Let’s Encrypt supports SAN certificates (i.e. ones with multiple domains or multiple subdomains) with up to 100 DNS names per certificate. You can also generate one certificate per domain (or subdomain) if you wish to.

It should be noted that Let’s Encrypt has issued about 200,000 certificates total so far, so this would be a significant increase in load if you’re planning to get those certificates issued in a small window of time.


#4

So as a practical maximum, given the assumptions

  • You can guarantee that you won’t need to add any new subdomains unexpectedly whatsoever (a rather optimistic assumption, the most obvious use cases for thousands of subdomains also involve adding/removing them at will)
  • With 90-day certificates, you want to renew them after 60 days, or sooner–rounding down to 8 weeks, 56 days
  • You can at most fit 100 subdomains in a single certificate, via SAN

Then you could, with carefully staggered certificate renewals, maintain up to 51008 = 4000 subdomains under a single domain at most, given current rate limits. And for the first cycle, when getting the initial certificates, it would take the full 8 weeks before you have certificates for every subdomain.
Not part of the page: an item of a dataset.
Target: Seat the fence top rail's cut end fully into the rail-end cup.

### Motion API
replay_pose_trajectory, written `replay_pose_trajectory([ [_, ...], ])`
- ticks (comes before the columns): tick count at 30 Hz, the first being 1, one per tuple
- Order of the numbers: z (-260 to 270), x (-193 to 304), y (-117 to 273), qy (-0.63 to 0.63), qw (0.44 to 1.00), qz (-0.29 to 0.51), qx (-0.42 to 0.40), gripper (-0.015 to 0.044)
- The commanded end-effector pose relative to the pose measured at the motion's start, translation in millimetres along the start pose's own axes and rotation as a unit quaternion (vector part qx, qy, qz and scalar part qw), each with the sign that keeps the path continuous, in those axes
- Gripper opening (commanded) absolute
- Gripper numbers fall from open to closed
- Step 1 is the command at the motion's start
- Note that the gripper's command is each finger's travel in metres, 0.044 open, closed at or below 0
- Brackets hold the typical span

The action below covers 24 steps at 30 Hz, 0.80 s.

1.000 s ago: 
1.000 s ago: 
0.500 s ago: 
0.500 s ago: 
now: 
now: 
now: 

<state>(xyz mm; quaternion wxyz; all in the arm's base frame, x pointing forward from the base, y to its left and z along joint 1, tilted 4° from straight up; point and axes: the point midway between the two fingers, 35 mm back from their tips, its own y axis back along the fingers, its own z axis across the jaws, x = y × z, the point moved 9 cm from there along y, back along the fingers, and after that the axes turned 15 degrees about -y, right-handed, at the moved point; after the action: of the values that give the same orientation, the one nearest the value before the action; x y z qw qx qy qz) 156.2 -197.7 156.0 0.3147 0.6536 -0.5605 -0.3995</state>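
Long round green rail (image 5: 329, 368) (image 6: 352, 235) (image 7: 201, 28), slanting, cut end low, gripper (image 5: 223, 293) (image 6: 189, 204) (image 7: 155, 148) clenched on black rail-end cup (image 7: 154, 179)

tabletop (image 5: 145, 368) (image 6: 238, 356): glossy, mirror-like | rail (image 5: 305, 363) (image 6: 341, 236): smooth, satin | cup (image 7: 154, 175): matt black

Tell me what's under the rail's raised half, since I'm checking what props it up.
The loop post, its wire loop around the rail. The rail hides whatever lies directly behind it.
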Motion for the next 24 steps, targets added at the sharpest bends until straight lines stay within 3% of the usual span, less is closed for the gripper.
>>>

If you put off certificate renewal to every 84 days (12 weeks), you could support 6000 subdomains per domain, but that would be pushing the absolute current limits.


#5

Yes, although not sure why anyone would need 4000 subdomains … and if you did it may be more practical to use a provider that did provide wildcard certificates.


#6

indeed a wildcard ssl certificate would definitely be better for that about of subdomains !


#7

Well, there are cases where SANs or wildcards are not desireable.

Consider, for instance, a managed hosting company. They may have thousands of customers set up on subdomains, but with customers having admin access to their machines, it would be insecure to share a private key between them. It seems this would be an ideal opportunity for letsencrypt to step in.